Another key fix is a build fix which would produce output that simply
would not decompress correctly in some configuration, due to the
existing Makefiles picking up an unfortunate local label and mistaking
it for the global symbol _end.
Additional fixes include the handling of 64-bit numbers when setting
the vdso data page (a latent bug which became manifest when i386
started exporting a vdso with time functions), a fix to the new MSR
manipulation accessors which would cause features to not get properly
unblocked, a build fix for 32-bit userland, and a few new platform
quirks"
* 'x86-urgent-for-linus' of git://git.kernel.org/pub/scm/linux/kernel/git/tip/tip:
x86, vdso, time: Cast tv_nsec to u64 for proper shifting in update_vsyscall()

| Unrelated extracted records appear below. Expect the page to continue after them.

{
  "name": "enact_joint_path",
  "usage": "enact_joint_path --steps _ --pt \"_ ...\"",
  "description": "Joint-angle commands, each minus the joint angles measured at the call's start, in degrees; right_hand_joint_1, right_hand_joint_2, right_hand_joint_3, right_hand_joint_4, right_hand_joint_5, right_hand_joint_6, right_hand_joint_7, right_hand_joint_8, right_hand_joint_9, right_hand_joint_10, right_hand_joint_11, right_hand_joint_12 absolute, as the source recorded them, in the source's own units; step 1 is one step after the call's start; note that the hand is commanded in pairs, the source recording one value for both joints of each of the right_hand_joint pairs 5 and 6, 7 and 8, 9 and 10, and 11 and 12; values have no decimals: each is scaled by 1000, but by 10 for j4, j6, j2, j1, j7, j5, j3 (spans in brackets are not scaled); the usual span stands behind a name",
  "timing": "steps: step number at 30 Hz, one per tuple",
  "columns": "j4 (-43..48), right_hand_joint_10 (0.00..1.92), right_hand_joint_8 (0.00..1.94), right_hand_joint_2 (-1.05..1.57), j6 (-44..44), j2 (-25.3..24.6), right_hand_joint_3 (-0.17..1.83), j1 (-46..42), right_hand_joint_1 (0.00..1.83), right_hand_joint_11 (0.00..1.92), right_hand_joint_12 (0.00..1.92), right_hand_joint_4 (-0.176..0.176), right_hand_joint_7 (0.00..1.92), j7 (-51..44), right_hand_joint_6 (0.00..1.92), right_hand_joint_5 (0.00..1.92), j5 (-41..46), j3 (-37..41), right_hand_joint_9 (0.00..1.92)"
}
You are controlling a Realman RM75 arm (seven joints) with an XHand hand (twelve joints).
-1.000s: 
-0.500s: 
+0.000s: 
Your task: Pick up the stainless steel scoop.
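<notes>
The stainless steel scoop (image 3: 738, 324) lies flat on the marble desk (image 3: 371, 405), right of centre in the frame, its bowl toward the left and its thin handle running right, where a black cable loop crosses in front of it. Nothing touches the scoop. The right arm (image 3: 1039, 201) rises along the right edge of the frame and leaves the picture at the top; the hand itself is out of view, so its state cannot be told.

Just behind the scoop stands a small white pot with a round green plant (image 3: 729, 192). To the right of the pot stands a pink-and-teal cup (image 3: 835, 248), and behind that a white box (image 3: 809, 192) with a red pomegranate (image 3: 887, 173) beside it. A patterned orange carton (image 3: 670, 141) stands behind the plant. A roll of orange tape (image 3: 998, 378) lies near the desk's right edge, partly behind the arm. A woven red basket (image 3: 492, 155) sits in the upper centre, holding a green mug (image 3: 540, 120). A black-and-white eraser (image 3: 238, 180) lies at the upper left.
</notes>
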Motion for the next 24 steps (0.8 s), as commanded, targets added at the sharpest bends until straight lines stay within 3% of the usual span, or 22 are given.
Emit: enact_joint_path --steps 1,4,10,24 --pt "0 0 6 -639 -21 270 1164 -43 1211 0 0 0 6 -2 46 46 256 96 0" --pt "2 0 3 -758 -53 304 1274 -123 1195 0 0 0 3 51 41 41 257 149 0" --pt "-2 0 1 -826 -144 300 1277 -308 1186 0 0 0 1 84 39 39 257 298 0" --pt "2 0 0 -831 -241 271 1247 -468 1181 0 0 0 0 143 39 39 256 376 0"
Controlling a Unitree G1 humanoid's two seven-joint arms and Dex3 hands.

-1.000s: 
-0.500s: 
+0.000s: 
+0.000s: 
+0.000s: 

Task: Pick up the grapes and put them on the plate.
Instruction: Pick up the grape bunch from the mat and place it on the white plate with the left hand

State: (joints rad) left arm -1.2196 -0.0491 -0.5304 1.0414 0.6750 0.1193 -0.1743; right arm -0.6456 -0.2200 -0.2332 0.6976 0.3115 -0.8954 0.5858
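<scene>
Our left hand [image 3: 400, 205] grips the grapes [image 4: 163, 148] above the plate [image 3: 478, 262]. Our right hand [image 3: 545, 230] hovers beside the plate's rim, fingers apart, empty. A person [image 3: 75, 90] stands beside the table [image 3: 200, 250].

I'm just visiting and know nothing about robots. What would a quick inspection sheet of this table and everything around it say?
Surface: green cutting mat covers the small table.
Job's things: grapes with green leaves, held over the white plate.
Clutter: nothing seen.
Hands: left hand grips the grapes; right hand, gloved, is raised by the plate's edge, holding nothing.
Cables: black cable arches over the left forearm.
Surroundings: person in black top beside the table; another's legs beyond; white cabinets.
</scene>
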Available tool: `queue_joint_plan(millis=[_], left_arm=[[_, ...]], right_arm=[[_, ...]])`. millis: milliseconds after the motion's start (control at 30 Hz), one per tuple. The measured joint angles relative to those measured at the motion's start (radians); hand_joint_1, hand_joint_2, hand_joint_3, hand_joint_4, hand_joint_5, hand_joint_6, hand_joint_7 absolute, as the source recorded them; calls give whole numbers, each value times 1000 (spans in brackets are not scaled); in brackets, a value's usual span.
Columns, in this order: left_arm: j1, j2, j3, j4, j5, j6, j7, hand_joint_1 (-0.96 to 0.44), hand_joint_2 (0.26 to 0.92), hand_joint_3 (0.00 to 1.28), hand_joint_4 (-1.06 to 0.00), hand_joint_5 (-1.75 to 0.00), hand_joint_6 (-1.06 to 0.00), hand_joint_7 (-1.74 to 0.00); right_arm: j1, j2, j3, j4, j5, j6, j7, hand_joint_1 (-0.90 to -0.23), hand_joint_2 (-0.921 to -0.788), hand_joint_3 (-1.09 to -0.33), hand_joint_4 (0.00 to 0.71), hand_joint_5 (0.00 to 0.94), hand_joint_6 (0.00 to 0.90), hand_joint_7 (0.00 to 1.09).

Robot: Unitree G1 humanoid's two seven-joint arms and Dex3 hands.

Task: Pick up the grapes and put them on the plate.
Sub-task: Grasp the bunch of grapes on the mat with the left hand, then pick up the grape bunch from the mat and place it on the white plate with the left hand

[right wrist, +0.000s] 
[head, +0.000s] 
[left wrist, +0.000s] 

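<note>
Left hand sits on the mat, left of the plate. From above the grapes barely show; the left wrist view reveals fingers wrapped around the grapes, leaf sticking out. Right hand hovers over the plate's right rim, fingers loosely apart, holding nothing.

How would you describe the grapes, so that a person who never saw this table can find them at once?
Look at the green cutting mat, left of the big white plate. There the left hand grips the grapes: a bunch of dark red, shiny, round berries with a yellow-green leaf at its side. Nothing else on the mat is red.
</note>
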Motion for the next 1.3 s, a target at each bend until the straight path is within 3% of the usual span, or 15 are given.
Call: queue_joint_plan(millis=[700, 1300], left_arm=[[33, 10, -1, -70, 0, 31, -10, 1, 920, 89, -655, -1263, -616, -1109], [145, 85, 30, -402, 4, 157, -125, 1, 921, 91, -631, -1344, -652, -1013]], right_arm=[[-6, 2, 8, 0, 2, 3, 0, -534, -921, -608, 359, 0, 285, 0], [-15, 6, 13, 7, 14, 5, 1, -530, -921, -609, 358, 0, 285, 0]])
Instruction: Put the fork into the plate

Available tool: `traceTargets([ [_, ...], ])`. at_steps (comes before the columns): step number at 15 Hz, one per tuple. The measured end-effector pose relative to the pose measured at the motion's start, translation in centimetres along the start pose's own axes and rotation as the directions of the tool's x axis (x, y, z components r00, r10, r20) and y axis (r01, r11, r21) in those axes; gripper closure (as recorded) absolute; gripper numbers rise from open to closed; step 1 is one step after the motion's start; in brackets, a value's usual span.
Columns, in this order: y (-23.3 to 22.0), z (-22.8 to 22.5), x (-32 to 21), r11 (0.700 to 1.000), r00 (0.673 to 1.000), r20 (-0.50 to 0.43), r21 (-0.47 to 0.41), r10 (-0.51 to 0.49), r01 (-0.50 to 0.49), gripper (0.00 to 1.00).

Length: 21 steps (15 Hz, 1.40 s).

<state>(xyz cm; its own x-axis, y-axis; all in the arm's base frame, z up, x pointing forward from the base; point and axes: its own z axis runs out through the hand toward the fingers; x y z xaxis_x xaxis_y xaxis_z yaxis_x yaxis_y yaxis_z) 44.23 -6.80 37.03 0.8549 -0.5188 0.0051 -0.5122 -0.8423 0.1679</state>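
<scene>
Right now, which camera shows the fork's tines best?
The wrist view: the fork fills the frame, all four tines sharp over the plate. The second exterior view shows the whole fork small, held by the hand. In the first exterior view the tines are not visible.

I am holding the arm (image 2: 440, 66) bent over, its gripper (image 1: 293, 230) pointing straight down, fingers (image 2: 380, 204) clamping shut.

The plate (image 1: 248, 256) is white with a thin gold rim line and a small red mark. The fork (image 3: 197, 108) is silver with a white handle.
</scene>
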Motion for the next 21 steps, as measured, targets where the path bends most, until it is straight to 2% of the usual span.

x86: Fix typo in MSR_IA32_MISC_ENABLE_LIMIT_CPUID macro
x86: Fix typo preventing msr_set/clear_bit from having an effect
x86/intel: Add quirk to disable HPET for the Baytrail platform
x86/hpet: Make boot_hpet_disable extern
x86-64, build: Fix stack protector Makefile breakage with 32-bit userland
x86/reboot: Add reboot quirk for Certec BPC600
asmlinkage: Add explicit __visible to drivers/*, lib/*, kernel/*
asmlinkage, x86: Add explicit __visible to arch/x86/*
asmlinkage: Revert "lto: Make asmlinkage __visible"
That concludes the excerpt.